Perusahaan juga menolak untuk meluncurkan kembali produk yang sama walaupun sudah diketahui bahwa obat tersebut aman dan pelaku yang melakukan kejahatan sudah berhasil ditangkap. Johnson & Johnson memutuskan untuk meluncurkan produk baru dengan kemasan anti rusak dengan memanfaatkan gerakan pemerintah AS bersama FDA yang mencanangkan program peningkatan keamanan obat-obatan. Biaya yang dikeluarkan perusahaan sangat besar untuk launching produk baru tersebut. Namun respon public terhadap produk tersebut positif, sehingga dalam lima bulan bisa mengembalikan 70% dari sepertiga saham dalam pasar besar tersebut. Peristiwa tersebut menjadi tanda masuknya perusahaan pada tahap dormant stage atau pasca krisis.

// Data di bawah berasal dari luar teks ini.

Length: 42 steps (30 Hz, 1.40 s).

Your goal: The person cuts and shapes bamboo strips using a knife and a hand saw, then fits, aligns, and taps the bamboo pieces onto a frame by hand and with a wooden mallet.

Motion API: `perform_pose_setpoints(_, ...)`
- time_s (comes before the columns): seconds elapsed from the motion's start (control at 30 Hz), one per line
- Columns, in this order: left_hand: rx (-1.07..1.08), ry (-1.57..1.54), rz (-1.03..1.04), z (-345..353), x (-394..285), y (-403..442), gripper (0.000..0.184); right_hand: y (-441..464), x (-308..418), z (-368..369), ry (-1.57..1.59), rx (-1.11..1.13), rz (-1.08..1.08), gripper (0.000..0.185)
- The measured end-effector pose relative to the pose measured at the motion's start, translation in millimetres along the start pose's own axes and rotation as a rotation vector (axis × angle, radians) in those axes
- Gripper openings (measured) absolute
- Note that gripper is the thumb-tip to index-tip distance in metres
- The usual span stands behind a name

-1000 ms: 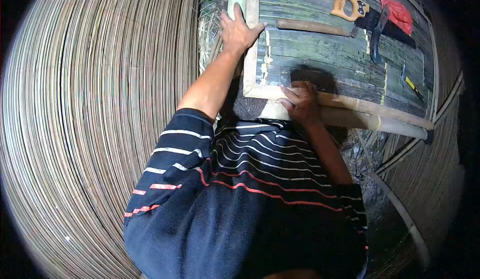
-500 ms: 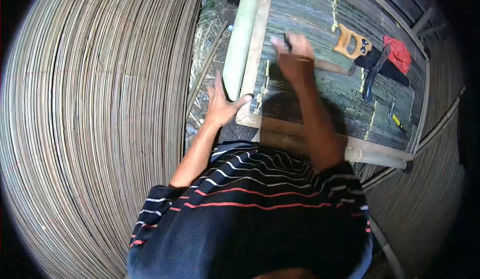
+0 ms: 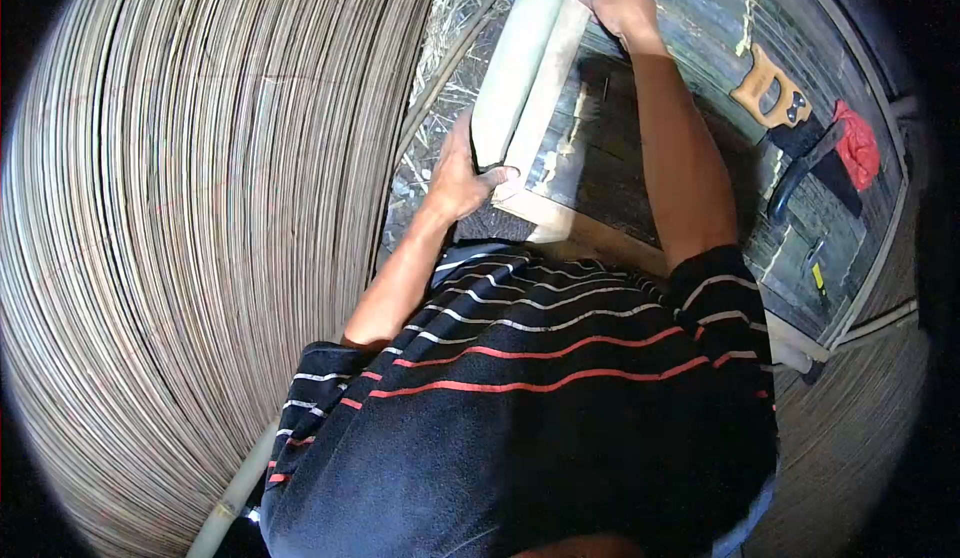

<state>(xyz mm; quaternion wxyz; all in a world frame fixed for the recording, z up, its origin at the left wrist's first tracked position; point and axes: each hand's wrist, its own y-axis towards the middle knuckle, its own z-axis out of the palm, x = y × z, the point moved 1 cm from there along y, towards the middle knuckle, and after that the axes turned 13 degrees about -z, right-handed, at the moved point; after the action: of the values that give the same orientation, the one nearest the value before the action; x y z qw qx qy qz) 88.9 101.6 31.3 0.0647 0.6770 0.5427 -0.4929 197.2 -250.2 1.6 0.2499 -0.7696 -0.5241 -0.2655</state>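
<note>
My left hand [image 3: 460, 183] is wrapped round the lower end of a pale green bamboo pole [image 3: 520, 63], its thumb on the corner of the wooden edge strip [image 3: 555, 83]. Farther up the same strip is my right hand [image 3: 625, 10], fingers curled and thumb tip touching the strip. Whatever lies inside those curled fingers is hidden. Pole and strip run side by side along the left edge of a dark slatted panel [image 3: 610, 143]. My right forearm and its shadow cover part of the panel.
On the panel's right lie a wooden-handled saw [image 3: 770, 90], a dark curved-handled tool [image 3: 795, 180], a red cloth or bag [image 3: 857, 146] and a small yellow-marked tool [image 3: 818, 276]. Ribbed slats [image 3: 220, 178] fill the left. A thin stick [image 3: 455, 58] lies over straw.
My right hand has gone from the panel's front edge, over the panel, up to the left strip. My left hand has come down to the pole's lower end. The view has shifted.
</note>
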Motion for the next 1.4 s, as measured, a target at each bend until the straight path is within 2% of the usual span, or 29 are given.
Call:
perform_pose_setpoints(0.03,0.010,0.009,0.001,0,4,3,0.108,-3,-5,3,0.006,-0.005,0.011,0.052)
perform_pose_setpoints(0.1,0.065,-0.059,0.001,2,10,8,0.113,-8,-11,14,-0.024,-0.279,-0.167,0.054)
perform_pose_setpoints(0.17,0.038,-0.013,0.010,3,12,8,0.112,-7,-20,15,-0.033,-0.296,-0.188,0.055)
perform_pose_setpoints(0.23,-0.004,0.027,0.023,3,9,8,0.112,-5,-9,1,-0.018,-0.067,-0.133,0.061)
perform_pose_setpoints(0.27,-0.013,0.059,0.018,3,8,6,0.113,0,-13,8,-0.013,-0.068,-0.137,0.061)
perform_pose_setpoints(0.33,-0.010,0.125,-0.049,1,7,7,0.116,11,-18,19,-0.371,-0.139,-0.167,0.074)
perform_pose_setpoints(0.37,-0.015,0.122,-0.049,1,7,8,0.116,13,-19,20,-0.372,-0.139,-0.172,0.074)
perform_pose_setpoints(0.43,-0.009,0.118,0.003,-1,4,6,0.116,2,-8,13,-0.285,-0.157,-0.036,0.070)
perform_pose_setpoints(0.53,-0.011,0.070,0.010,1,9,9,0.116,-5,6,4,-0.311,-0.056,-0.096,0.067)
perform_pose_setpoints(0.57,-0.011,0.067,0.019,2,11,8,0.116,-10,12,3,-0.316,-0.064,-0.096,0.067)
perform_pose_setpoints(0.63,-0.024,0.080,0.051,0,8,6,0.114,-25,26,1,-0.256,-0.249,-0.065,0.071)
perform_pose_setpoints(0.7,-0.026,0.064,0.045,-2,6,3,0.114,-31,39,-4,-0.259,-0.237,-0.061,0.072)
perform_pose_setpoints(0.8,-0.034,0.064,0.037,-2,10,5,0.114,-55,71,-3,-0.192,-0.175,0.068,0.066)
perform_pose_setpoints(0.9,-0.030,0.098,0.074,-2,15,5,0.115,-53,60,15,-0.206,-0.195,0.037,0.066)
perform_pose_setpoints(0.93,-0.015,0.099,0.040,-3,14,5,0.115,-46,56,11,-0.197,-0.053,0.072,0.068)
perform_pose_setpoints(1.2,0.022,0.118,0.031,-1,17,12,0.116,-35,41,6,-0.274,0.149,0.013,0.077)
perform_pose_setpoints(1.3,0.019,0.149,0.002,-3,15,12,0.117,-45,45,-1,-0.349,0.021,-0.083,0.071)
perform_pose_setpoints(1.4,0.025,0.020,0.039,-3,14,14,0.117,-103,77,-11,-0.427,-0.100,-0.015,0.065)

Johnson & Johnson termasuk perusahaan yang berhasil selamat menghadapi krisis terberat bagi semua perusahaan. Terbukti bahwa mereka mendapatkan Silver Anvil Award dari Public Relations Society Amerika atas keberhasilannya menghandle krisis tersebut. Kembalinya keadaan perusahaan Johnson & Johnson menjadi jaya kembali adalah karena keputusannya untuk mengantisipasi kemungkinan terburuk. Jika saja dulu mereka tidak menarik produk dari pasar, dan tetap memasarkan produk mungkin akhirnya tidak akan seperti sekarang, bahkan mungkin mereka akan bangkrut. Mereka akan lebih susah untuk bangkit karena tidak dipercaya oleh public.

Pada mulanya perusahaan Johnson & Johnson tidak memiliki rencana komunikasi krisis, hanya sedikit perusahaan yang memiliki anti-crisis plan pada masa itu. Namun langkah yang dilakukan oleh pihak Johnson & Johnson sudah tepat. Seperti yang diungkapkan oleh Kriyantono (2012, h. 184), dalam menghadapi krisis tersebut upaya yang dilakukan oleh Johnson & Johnson adalah (a) segera membentuk tim khusus yang terdiri dari tujuh pimpinan tertinggi perusahaan termasuk Presiden PR. Tim ini menjadi suara perusahaan dan mempunyai satu juru bicara. (b) menerapkan komunikasi yang akurat dan terbuka. (c) menarik semua produk dari pasaran, memberhentikan produksi dan distribusi. (d) melakukan survey untuk mengetes kebenaran keracunan produk. (e) berkomunikasi dengan pihak terkait seperti pemerintah, LSM, BPOM, dan media. (f) meluncurkan produk baru yakni Tylenol Geleaps yang memiliki antiracun (tamper proof).

Sumber:
Kriyantono, R. (2012). Public Relations & Crisis Management. Jakarta: Prenada.
Regester, M. & Larkin, J. (2008). Risk Issues and Crisis Management in Public Relations. London & Philadelphia: Kogan Page.